Are we being fed more hype than truth that krill is better than fish oil? Accredited Practising Dietitian Penny Weigand has the story.
You might have seen the ads on TV where celebrity doctors and trainers claim krill oil boosts brain power, reduces chronic pain, improves heart health and, yes, aids weight loss too. Krill oil, they say, is forty-seven times more potent than common fish oil.
But does krill really outshine its old counterpart fish oil, or is it simply a case of well-managed marketing?
Fish oil and krill oil are both omega-3 fatty acid supplements. They contain the essential long-chain omega-3 fatty acids EPA and DHA. We all need these long-chain omega-3s, as they can’t be made by the body. The best way of getting enough is by eating oily fish, such as tuna, salmon, sardines, herring and mackerel.

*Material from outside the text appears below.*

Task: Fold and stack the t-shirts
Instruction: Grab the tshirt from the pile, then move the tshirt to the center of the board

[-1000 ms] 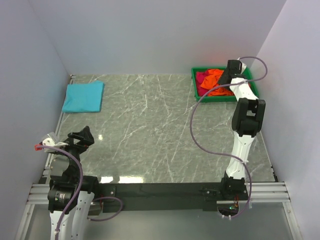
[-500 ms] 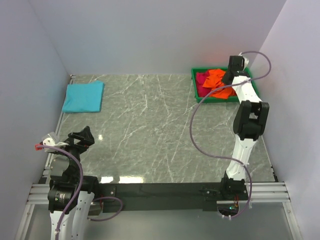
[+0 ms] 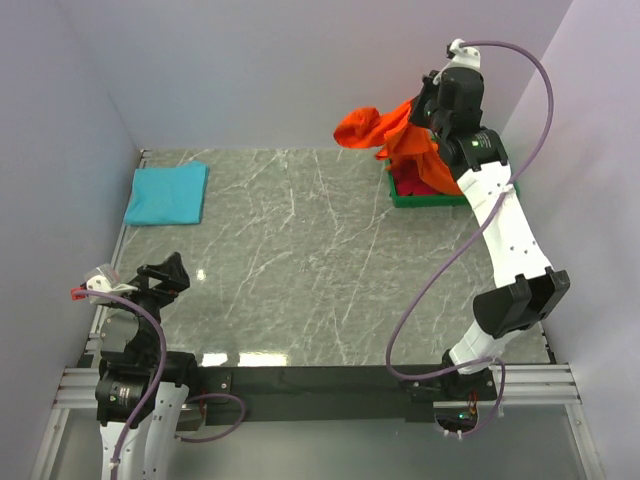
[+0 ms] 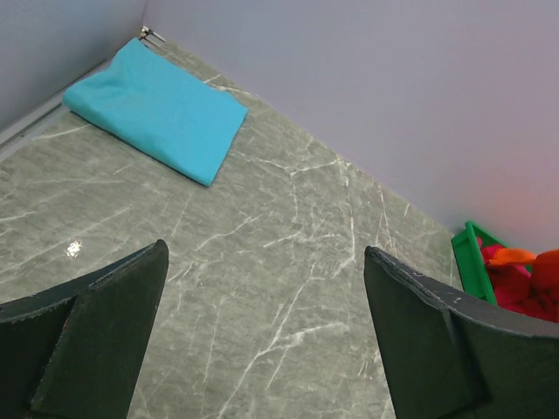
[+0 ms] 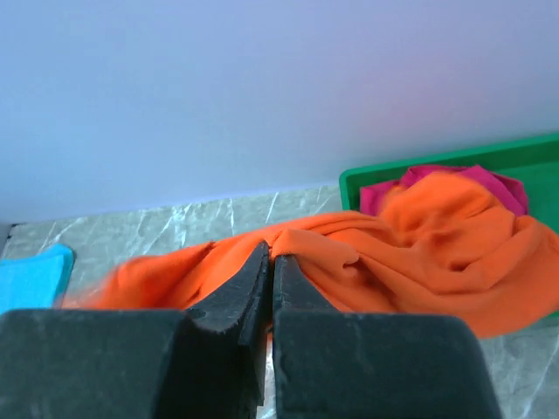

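- left gripper [image 3: 165, 275] sits at the near-left corner of the table [image 3: 300, 260], arm folded low over its base. Fingers [image 4: 96, 332] are spread wide with nothing between them, so it is released.
- the left wrist view looks across bare grey-green marble toward the far wall.
- the right arm stands at the near-right and reaches up and away to the far-right corner. A purple cable [image 3: 420, 290] loops beside it.
- turquoise tee [image 3: 168, 193] is folded to a flat rectangle on the table at the far-left corner, just beside the left wall. It lies well apart from everything else and nothing touches it.
- green bin [image 3: 430, 201] sits at the far-right corner of the table.
- pink tee [image 3: 412, 183] lies crumpled inside the bin and is partly covered by orange cloth.
- orange tee [image 3: 375, 125] is unfolded and lifted off the table. One bunched end hangs out to the left of the bin, above the table's far edge, and the other end drapes down into the bin on top of the pink tee.
- right gripper [image 5: 271, 262] is raised above the bin's left side. Its jaws are pressed together, clenched on a fold of the orange tee.
- in the right wrist view the tee's left end is blurred, so I can't tell its exact shape there.
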Available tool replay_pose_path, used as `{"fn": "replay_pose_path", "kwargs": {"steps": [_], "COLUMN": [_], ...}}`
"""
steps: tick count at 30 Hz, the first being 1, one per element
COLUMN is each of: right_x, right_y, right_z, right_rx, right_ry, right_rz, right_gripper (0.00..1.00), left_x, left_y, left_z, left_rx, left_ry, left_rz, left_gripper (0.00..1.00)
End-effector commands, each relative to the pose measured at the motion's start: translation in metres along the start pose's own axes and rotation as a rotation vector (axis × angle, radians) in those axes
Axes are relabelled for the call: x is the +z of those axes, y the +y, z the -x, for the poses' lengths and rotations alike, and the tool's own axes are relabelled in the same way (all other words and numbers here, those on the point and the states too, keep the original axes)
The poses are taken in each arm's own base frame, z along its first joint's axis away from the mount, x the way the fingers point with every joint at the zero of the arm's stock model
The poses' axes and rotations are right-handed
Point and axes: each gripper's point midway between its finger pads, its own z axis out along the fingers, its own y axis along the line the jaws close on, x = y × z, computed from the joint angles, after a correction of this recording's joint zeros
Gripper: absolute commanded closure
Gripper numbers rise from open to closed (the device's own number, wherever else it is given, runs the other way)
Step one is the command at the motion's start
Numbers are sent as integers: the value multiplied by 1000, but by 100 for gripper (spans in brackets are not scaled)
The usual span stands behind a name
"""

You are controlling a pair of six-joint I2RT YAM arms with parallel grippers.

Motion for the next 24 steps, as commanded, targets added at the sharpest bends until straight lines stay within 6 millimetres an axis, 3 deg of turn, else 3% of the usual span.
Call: {"fn": "replay_pose_path", "kwargs": {"steps": [1, 4, 8, 10, 12, 14, 17, 18, 20, 21, 23, 24], "right_x": [-19, -57, -124, -156, -189, -205, -203, -193, -196, -174, -156, -151], "right_y": [39, 98, 187, 217, 244, 258, 270, 270, 263, 248, 218, 188], "right_z": [5, 20, 43, 65, 71, 73, 36, -1, -29, -82, -113, -149], "right_rx": [-24, -28, 10, 39, 67, 95, 134, 139, 144, 147, 148, 141], "right_ry": [10, -18, -53, -96, -92, -96, 10, 114, 186, 281, 269, 314], "right_rz": [139, 346, 687, 826, 979, 1078, 1132, 1123, 1117, 1016, 884, 797], "right_gripper": [100, 100, 100, 100, 100, 100, 100, 100, 100, 100, 100, 100], "left_x": [-12, -12, -11, -10, -10, -9, -9, -8, -7, -7, -5, -4], "left_y": [-11, -12, -13, -13, -13, -13, -12, -12, -13, -13, -17, -19], "left_z": [22, 22, 21, 20, 19, 19, 18, 17, 17, 16, 13, 12], "left_rx": [-18, -19, -14, -12, -10, -8, -8, -6, -5, -4, 3, 5], "left_ry": [-87, -88, -81, -77, -74, -71, -66, -63, -60, -58, -47, -39], "left_rz": [-67, -71, -74, -75, -76, -74, -70, -69, -71, -73, -91, -101], "left_gripper": [1, 1, 1, 1, 1, 1, 1, 0, 1, 1, 1, 1]}}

Very high doses of long-chain omega-3s can have anti-inflammatory benefits to help ease arthritis and they also may help in the prevention of heart disease.
Studies have also found long-chain omega-3s may aid macular degeneration, cancer, clinical depression and anxiety.

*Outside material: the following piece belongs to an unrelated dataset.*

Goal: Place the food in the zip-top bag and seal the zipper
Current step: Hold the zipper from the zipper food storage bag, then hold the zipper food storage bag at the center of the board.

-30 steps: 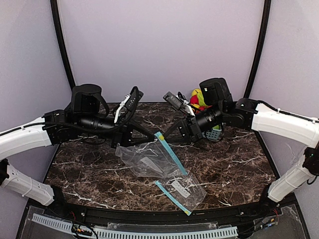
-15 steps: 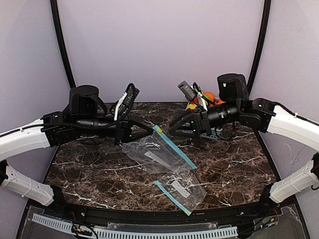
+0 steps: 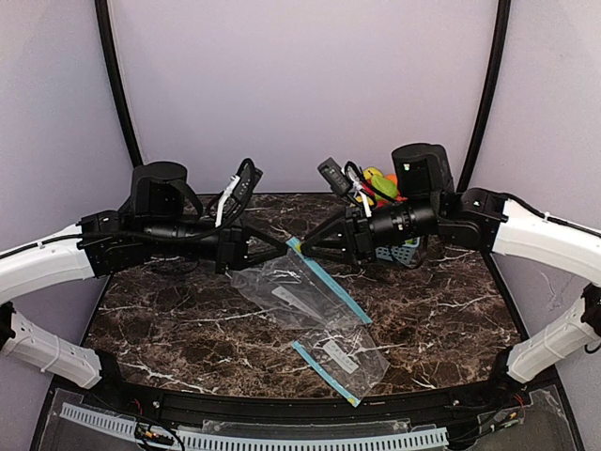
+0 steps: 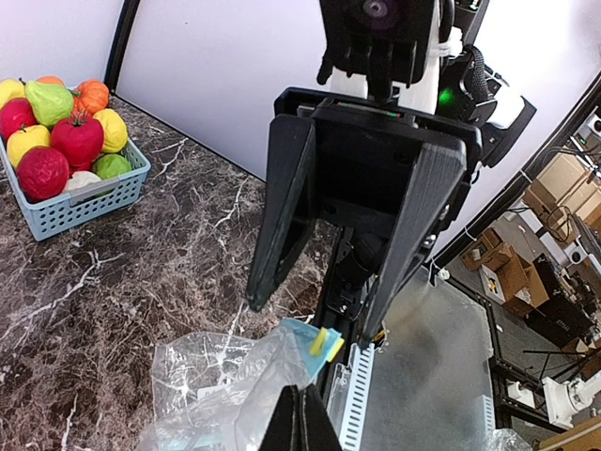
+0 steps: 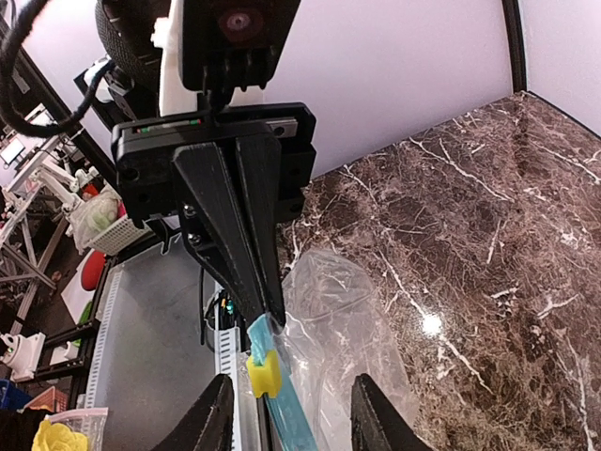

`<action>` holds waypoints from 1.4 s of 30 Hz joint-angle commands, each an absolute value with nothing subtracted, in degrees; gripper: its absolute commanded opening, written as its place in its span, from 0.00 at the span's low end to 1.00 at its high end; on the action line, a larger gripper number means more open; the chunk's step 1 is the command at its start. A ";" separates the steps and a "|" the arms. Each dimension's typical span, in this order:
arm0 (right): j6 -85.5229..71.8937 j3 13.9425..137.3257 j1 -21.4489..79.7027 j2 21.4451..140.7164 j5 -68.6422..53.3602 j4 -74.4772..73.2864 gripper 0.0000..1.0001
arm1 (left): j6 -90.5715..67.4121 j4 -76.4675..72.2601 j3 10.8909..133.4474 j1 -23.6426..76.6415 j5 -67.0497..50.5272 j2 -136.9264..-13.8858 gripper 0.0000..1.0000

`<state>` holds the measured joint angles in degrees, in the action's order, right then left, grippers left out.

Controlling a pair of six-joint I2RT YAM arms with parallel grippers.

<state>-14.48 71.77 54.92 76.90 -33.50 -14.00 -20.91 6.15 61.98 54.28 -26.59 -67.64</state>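
Black left gripper [image 4: 300,413], fingers pressed together, pinches the teal zipper edge of the zip-top bag [image 3: 291,293] beside its yellow slider [image 5: 265,374]. Right gripper [image 5: 293,390], fingers spread, faces it at 3 o'clock in the top view, straddling the zipper strip. Food [image 4: 66,132] is heaped in the light-blue basket [image 4: 89,202], at 2 o'clock from the bag and well apart. A second bag [image 3: 343,359] lies near at 5 o'clock.

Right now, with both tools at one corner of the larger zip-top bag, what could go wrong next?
1. The open right tool faces the left tool, which pinches the larger zip-top bag at that corner; the two could collide.
2. The right tool may close on the yellow slider rather than the bag's lip.
3. The toy fruits sit in the light-blue basket close by the right arm, which might knock it.
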 commanded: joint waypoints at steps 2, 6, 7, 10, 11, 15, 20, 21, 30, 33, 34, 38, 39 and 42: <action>-12.38 73.68 56.11 78.34 -32.74 -14.94 0.38 | -21.94 7.24 61.61 54.66 -26.97 -66.91 0.01; -12.13 74.09 56.38 78.41 -33.57 -14.53 0.31 | -22.12 7.38 61.74 54.66 -26.77 -66.86 0.01; -12.09 74.11 56.42 78.48 -33.57 -14.38 0.30 | -22.18 7.32 61.77 54.62 -26.74 -66.95 0.01; -11.91 74.14 56.40 78.47 -34.01 -14.07 0.28 | -22.59 7.09 61.85 54.61 -27.18 -67.16 0.01; -11.89 74.15 56.42 78.50 -34.28 -13.98 0.26 | -22.63 7.06 61.86 54.64 -27.26 -67.33 0.01; -11.91 74.19 56.50 78.73 -34.97 -13.71 0.14 | -22.97 6.75 61.97 54.63 -27.67 -67.71 0.01; -11.69 73.70 56.51 78.33 -34.88 -13.32 0.00 | -23.18 6.44 61.92 54.60 -28.09 -68.12 0.01; -11.69 73.58 56.51 78.24 -35.03 -13.21 0.00 | -23.23 6.43 61.91 54.61 -28.12 -68.23 0.01; -12.07 72.61 56.47 77.42 -36.05 -12.16 0.00 | -23.03 4.17 61.41 54.65 -29.05 -68.98 0.45; -12.45 72.60 56.51 77.14 -36.21 -11.89 0.00 | -22.95 3.76 61.67 54.65 -29.16 -69.55 0.36; -12.54 72.55 56.47 77.16 -36.29 -11.87 0.00 | -22.94 3.68 61.69 54.62 -29.22 -69.77 0.29; -12.75 72.34 56.50 77.16 -35.95 -11.82 0.00 | -23.22 2.85 61.52 54.60 -29.53 -70.17 0.08; -12.74 72.26 56.46 77.10 -35.95 -11.86 0.00 | -23.38 2.49 61.43 54.59 -29.53 -70.15 0.05; -12.98 72.08 56.42 77.21 -35.31 -12.03 0.00 | -23.93 1.61 60.98 54.61 -29.64 -69.95 0.01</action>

Most fish oil found in supplements comes from cod, salmon and even shark. Krill oil comes from the tiny prawn-like crustaceans found in the Antarctic and northern Pacific oceans. So what’s so special about krill? Well, krill not only has long-chain omega-3s but also has antioxidants.
However, Associate Professor of nutrition at Deakin University Tim Crowe explains, “the main selling point is the important long-chain omega-3’s in krill are better absorbed [by the body]”.
So in theory, krill oil could be more potent. However, testing on humans is still in its infancy.
“There is certainly promising research available, however it is still in its early day,” says Ass Prof Crowe.
Most of the claims made for krill oil’s curative powers are based on theory and animal-based studies, rather than proven in human trials.
In the meantime, you are paying up to 32 times more for krill oil than fish oil for the same amount of long-chain omega-3s. For people choosing an omega-3 supplement for general health, a message lost among marketing and celebrity endorsements is that food contains long-chain omega-3s.
As Ass Prof Crowe states, “If someone is a regular eater of fish then supplements are not needed.”
Two to three serves of oily fish in your diet every week should provide most of the long-chain omega-3s you need.
But if you feel that you need to pop a pill, or have been recommended a high dose of omega-3s by your doctor, then check the labels. Compare the amount of beneficial EPA and DHA in each capsule to make sure you’re not just swallowing the hype.